The EHS golf team was undefeated the first year he played
and untied/undefeated the second year. Six golfers played in match play format.
The team member with the highest medal score sat out the next match and the
alternate played. John played every other match and never lost a match…but he
did tie quite a few. In one match he lost the first four holes and won the last
four for a tie. The golf team received a bid to compete in the Massachusetts
State High School Tournament his senior year. The School Board decided that the
team would not compete. After inquiries were made and offers to cover their own
transportation and costs, the golf team was ordered to stand down. If the
discussion continued, the School Board let it be known that they would take it
out on the golf coach. The golf coach was well respected and liked so there was
no more pushing the issue.
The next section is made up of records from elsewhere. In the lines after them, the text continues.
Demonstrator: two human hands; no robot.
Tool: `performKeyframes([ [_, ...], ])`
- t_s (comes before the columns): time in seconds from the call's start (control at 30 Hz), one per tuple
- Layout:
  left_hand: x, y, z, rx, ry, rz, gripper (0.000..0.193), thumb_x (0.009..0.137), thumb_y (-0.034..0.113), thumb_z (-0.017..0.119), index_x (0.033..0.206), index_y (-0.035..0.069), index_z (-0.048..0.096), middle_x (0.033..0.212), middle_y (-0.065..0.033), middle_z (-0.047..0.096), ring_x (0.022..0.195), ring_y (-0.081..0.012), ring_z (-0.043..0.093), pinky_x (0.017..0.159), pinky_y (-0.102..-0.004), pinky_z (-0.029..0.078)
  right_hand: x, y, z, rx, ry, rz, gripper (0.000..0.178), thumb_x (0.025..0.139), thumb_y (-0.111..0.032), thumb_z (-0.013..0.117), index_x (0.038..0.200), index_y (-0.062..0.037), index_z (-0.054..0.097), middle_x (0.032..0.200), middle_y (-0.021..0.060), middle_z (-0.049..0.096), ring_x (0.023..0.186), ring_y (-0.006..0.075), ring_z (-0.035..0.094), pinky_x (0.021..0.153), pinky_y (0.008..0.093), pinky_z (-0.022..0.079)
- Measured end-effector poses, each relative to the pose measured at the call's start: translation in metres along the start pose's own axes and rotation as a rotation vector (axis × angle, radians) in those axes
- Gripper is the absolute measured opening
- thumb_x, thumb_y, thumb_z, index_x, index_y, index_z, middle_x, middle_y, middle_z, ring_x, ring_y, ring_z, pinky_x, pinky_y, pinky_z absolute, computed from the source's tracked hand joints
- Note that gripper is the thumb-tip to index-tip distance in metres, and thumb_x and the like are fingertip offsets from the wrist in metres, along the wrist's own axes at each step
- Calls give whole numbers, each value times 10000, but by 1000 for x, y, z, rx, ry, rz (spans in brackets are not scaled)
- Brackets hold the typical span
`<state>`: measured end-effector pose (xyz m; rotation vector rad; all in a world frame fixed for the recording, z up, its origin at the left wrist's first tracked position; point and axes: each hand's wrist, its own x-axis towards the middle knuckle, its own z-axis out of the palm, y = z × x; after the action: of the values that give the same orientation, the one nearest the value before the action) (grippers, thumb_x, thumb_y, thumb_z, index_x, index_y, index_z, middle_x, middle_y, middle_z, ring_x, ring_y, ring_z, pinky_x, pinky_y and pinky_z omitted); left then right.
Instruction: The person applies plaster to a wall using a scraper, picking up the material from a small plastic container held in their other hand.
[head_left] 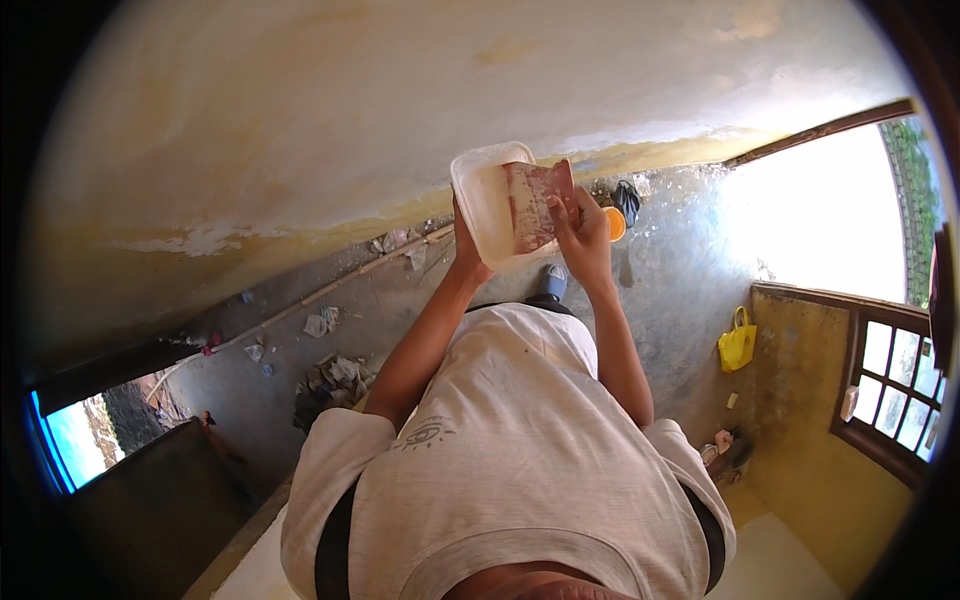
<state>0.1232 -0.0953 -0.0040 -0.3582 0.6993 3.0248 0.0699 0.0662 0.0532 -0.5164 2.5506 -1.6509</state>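
Key relation: flat reddish-brown scraper (533, 200) sits over the right side of the pale tub (484, 205), free edge to the left over the tub's interior, held edge to the right. Scraper's longer axis runs roughly near-far, about parallel to the tub's long axis.

Right grip (588, 235) is the nearer one to the scraper: closed on its right edge, thumb lying on the upper face, other fingers mostly hidden behind. Left grip (470, 245) holds the tub from its left, near side; most of those fingers are out of sight, so can't tell how far they wrap underneath. Both grips loaded, neither free.

Pale smears on the scraper face, pale coating inside the tub. Can't tell whether the scraper's underside touches the tub's right rim or just overlaps it from this view.

Tub and scraper are both held up off the floor (670, 300), in front of the torso, with the patchy wall (400, 120) on the far side. Orange container (614, 224) shows just right of the right grip, down low, black bag (626, 202) just beyond it.
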Motion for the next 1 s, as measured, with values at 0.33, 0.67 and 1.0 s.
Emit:
performKeyframes([
  [0.33,33,-35,4,-48,-72,-55,607,1105,509,351,1557,115,450,1484,-141,570,1330,-322,601,1103,-519,538,8,-11,-37,-86,-51,59,202,961,-138,669,906,34,578,699,268,627,649,466,641,608,454,497],
  [0.67,57,-71,-5,-259,-329,-190,614,1109,507,377,1562,96,438,1465,-150,583,1293,-322,623,1109,-495,538,4,32,-47,101,-7,39,286,961,-148,701,821,35,533,634,242,502,535,343,427,544,424,390],
  [1.0,88,-136,19,-96,-93,-226,897,1005,798,324,1565,106,436,1458,-158,598,1264,-319,653,1067,-502,561,7,91,-106,190,-25,181,302,974,-179,693,831,44,547,622,167,482,589,206,392,567,403,392],
])
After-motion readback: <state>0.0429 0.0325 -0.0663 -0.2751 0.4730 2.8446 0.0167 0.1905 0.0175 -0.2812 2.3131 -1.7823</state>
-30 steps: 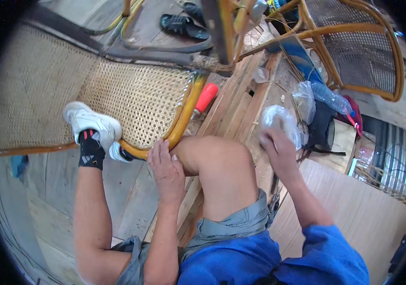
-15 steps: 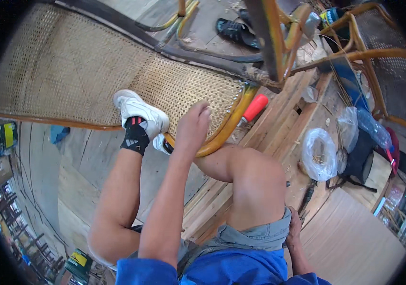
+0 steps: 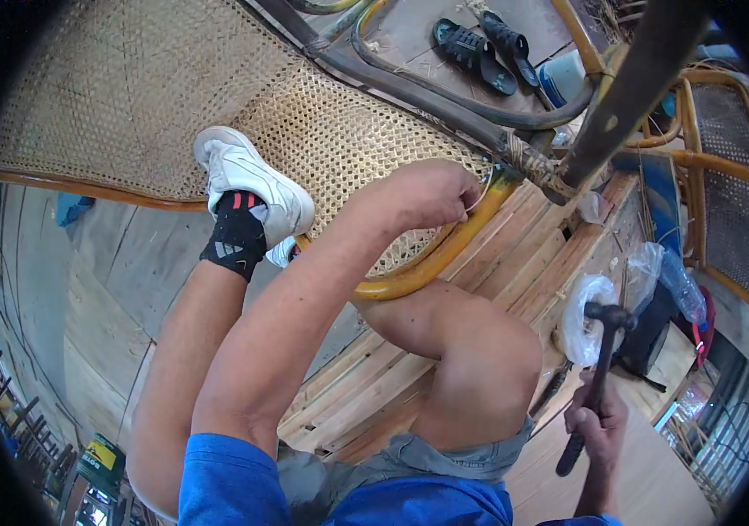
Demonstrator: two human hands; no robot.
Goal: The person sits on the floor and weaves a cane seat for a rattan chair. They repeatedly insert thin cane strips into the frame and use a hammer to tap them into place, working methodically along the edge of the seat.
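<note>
My left hand point(image 3: 441, 195) is closed, its fingers pinched on a thin pale cane strip point(image 3: 485, 188) at the inner edge of a rattan chair frame point(image 3: 471, 232). The frame is yellow-brown and curves around a woven cane panel point(image 3: 322, 123). Off to the right, my right hand point(image 3: 601, 424) grips the dark handle of a hammer point(image 3: 603, 355), whose head points up and away from me. My foot in a white shoe point(image 3: 256, 184) presses on the woven panel, and the frame's near curve rests against my other leg.
Wooden planks point(image 3: 515, 237) lie beneath the frame. A clear plastic coil bag point(image 3: 587, 333) and a plastic bottle point(image 3: 683, 294) sit at right. Black sandals point(image 3: 475, 57) lie on the floor beyond. Another cane chair point(image 3: 734, 167) stands at far right.
My left hand has moved right to the frame's edge and pinched the strip. My right hand has come up from beside my thigh with the hammer. The red-handled tool no longer shows.
</note>
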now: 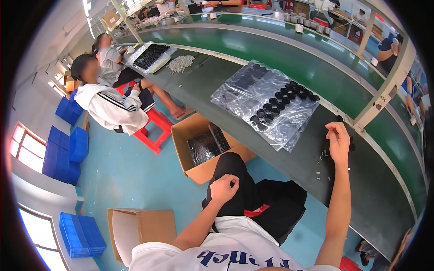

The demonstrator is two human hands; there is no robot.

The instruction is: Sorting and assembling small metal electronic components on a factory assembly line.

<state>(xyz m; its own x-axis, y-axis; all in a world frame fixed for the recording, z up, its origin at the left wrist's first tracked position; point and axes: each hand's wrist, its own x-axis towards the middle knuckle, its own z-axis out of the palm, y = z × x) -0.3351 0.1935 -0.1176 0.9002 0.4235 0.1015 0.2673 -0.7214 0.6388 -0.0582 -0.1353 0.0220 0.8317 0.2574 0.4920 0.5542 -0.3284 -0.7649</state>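
On our smooth, dark worktop [199, 86] lies a crinkled, glossy sheet of clear plastic [296, 125], and on it round black caps [272, 101] sit in close rows. Right of the sheet, thin white slivers [318, 173] are strewn near a few loose black pieces [352, 147]. Left of the sheet and lower, an open cardboard box [205, 174] holds plastic-wrapped parts. Our right hand [338, 143], forearm stretched out, is beside those pieces, right of the sheet, fingers curled; our left hand [224, 189], well apart from it, curls over our thigh, nearer us than the sheet. We cannot tell whether either grips anything.
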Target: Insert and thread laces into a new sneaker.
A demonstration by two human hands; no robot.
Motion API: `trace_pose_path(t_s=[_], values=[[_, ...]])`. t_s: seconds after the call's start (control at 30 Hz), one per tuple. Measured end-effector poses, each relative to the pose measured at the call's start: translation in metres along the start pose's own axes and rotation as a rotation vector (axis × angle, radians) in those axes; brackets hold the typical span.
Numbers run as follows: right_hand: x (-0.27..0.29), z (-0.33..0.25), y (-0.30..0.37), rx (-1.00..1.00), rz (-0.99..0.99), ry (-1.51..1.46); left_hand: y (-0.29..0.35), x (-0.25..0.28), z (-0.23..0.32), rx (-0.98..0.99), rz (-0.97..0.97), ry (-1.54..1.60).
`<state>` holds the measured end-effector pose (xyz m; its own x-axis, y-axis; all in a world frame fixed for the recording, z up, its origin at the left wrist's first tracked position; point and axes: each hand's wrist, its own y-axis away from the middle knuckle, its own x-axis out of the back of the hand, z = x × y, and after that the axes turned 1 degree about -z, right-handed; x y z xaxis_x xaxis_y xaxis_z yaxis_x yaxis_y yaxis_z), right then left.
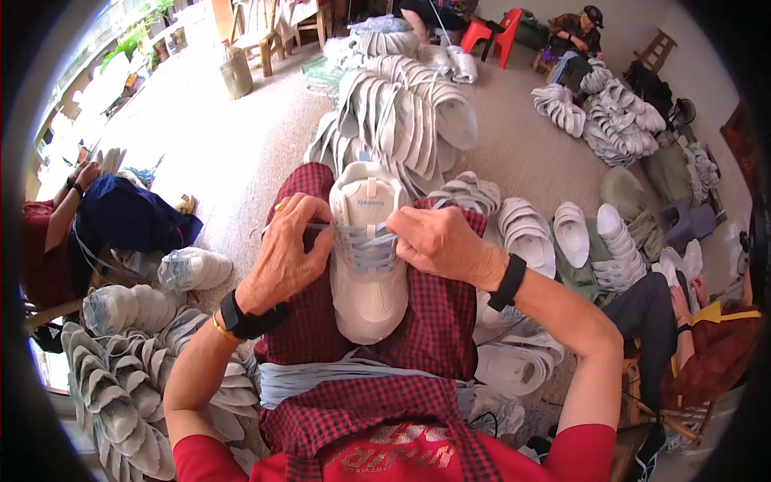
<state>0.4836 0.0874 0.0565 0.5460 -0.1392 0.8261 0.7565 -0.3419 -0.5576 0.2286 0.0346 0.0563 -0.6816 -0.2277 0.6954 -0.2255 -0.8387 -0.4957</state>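
Note:
A white sneaker [369, 309] rests on my lap, toe toward me, over a red-and-black checked apron [442, 321]. A pale blue-grey shoelace [366, 259] crosses its front in several rows. At the left of the shoe opening, my left hand [291, 251] pinches one stretch of lace between thumb and fingers. My right hand [442, 243] is closed on the lace at the other side, its fingertips against the upper eyelets. A bundle of loose blue-grey laces [321, 381] lies across my waist.
Stacked white shoe uppers [393, 112] stand just beyond my knees. More stacks [120, 394] lie at my lower left, and nested white shoes [526, 233] to my right. People sit working on both sides and at the back, near a red plastic chair [502, 36].

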Motion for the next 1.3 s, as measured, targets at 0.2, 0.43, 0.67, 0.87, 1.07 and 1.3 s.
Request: trace_pose_path(t_s=[0.2, 0.43, 0.67, 0.87, 1.07, 1.3], values=[[-0.01, -0.005, 0.007, -0.106, 0.017, -0.031, -0.01, 0.02, -0.004, 0.156, -0.247, 0.265], [-0.007, 0.001, 0.007, -0.246, -0.002, -0.201, -0.004, 0.049, -0.029, 0.354, -0.321, 0.222], [0.014, -0.003, -0.01, -0.128, 0.019, -0.17, -0.005, 0.022, -0.004, 0.175, -0.16, 0.24], [0.019, -0.018, -0.022, -0.117, 0.012, -0.176, -0.011, -0.001, 0.001, 0.124, -0.127, 0.125], [0.013, -0.001, 0.006, -0.294, -0.077, -0.27, -0.012, -0.004, -0.002, 0.112, -0.087, 0.11], [0.02, -0.007, -0.011, -0.393, -0.033, -0.485, -0.014, 0.009, -0.01, 0.188, -0.195, 0.122]])
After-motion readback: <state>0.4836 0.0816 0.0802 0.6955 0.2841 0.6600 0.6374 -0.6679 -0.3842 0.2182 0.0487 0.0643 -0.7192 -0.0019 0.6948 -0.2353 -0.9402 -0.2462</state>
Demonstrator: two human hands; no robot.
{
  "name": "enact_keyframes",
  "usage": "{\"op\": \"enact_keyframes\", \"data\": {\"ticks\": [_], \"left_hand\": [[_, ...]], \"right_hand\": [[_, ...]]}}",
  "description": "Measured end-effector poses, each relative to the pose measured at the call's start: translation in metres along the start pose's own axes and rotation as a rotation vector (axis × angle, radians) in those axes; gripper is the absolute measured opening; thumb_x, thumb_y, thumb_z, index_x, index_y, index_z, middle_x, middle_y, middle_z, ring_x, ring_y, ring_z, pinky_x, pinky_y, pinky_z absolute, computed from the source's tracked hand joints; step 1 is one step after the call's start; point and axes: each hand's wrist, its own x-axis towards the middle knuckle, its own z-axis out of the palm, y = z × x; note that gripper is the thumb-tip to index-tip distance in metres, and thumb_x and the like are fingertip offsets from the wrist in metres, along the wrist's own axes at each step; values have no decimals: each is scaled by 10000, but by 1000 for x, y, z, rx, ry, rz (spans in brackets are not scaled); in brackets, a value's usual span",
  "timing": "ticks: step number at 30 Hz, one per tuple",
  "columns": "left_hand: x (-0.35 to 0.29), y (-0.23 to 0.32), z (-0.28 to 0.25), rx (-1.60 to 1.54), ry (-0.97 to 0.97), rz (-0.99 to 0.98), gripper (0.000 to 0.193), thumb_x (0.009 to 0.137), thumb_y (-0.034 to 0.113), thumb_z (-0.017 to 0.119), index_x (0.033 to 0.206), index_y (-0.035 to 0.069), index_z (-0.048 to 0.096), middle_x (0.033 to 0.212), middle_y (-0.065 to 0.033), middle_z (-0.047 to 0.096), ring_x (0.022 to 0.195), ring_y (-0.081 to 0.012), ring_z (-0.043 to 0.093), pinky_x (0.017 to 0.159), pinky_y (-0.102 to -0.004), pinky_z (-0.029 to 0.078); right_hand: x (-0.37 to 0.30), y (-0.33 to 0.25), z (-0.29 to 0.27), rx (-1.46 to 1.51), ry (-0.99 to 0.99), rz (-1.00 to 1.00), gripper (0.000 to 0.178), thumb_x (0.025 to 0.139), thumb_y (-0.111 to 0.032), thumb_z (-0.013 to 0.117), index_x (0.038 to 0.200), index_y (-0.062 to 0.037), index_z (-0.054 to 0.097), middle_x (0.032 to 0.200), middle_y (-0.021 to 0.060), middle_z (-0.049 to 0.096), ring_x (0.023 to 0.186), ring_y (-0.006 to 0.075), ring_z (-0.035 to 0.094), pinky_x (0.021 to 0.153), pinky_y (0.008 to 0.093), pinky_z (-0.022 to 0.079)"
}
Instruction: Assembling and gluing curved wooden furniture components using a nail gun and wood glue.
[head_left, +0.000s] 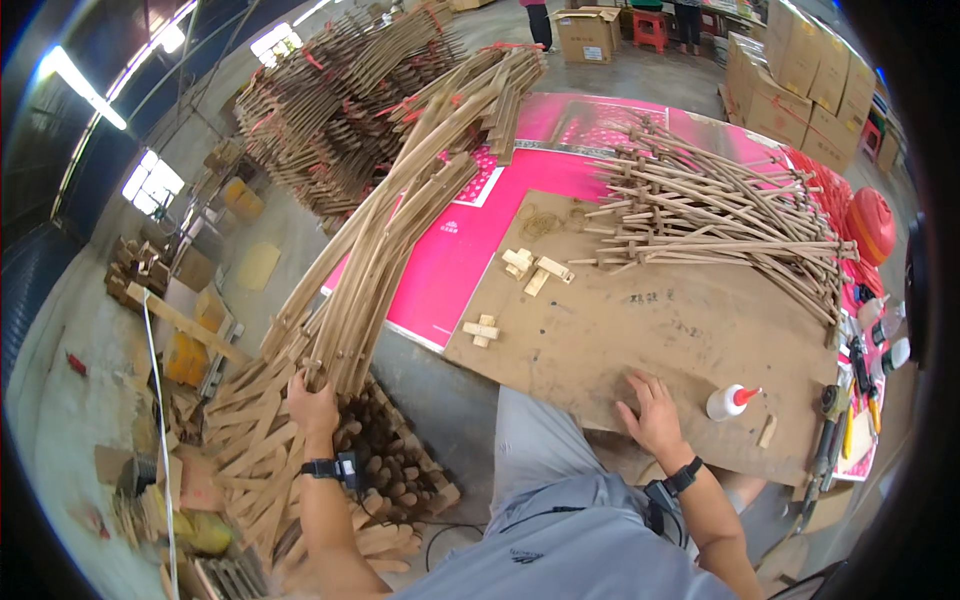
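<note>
My left hand (pixel 314 408) is closed at the near end of the long, flat wooden slats (pixel 372 262), its fingers curled round a slat end; how many pieces it grips is hidden. The slats lean across the left edge of the table. My right hand (pixel 655 414) lies on the brown cardboard sheet (pixel 600 345) near its front edge, fingers spread and holding nothing. To its right stands a white squeeze bottle (pixel 727 402) with a red tip. Small light-wood cross-shaped pieces (pixel 482 330) rest on the sheet's left side.
Thin wooden sticks with crosspieces (pixel 710 205) are heaped at the table's far right. Tools (pixel 828 430) line the right edge. More wooden pieces (pixel 250 440) pile up below my left arm, beside a stacked pallet (pixel 400 460). Large bundles (pixel 330 110) stand behind; cartons (pixel 815 90) are at far right.
</note>
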Motion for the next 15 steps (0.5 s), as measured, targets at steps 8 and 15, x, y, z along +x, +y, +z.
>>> {"op": "enact_keyframes", "data": {"ticks": [8, 15], "left_hand": [[25, -46, 26, 255, -150, -144, 558, 794, 435, 847, 1158, 33, 716, 1110, -197, 722, 1067, -403, 674, 896, -479, 528], [35, -42, 33, 264, -198, -166, 513, 787, 469, 851, 1042, 44, 717, 1056, -195, 730, 1017, -412, 685, 868, -494, 532]], "right_hand": [[-3, 12, 5, 69, 63, 24, 354, 874, -157, 756, 1179, 1, 669, 1294, 180, 645, 1194, 397, 585, 1032, 475, 482], [-5, 15, 10, 43, 60, 16, 323, 858, -139, 758, 1142, -5, 681, 1272, 170, 656, 1184, 385, 593, 1029, 466, 490]]}}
That is the kind of politics that children of the
60’s were rebelling against although the decisions being protested were more of
a life and death nature as the KIA numbers for the week broadcast on the
nightly news were coming in near a steady 200/week from Vietnam.
John’s senior year was full and he knew in the back of his
mind that he needed to register for the draft. He would be eighteen in mid
July. He needed a college deferment or risk being drafted. In his mind he had
the phrase “within one week of your eighteenth birthday” as the required
registration period so there was about month to do that after graduation.